Required work
Print verbatim the opening line of the material and every subsequent line through the one containing "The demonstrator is".

:: Data section

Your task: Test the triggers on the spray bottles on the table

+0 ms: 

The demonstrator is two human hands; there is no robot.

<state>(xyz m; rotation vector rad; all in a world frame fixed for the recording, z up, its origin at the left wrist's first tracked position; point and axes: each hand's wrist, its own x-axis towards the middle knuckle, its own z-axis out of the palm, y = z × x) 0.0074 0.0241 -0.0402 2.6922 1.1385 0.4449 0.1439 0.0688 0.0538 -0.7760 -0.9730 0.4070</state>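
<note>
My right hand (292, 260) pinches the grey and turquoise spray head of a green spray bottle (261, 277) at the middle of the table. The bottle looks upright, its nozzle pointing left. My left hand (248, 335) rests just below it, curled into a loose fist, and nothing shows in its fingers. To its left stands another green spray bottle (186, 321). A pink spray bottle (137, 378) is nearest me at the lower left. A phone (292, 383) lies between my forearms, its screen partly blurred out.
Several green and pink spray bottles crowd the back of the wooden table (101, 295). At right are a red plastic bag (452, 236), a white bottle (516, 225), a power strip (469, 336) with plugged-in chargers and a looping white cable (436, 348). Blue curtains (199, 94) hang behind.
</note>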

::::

Reply
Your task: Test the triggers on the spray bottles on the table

+0 ms: 

The demonstrator is two human hands; there is no robot.

There is nothing else to add to the answer.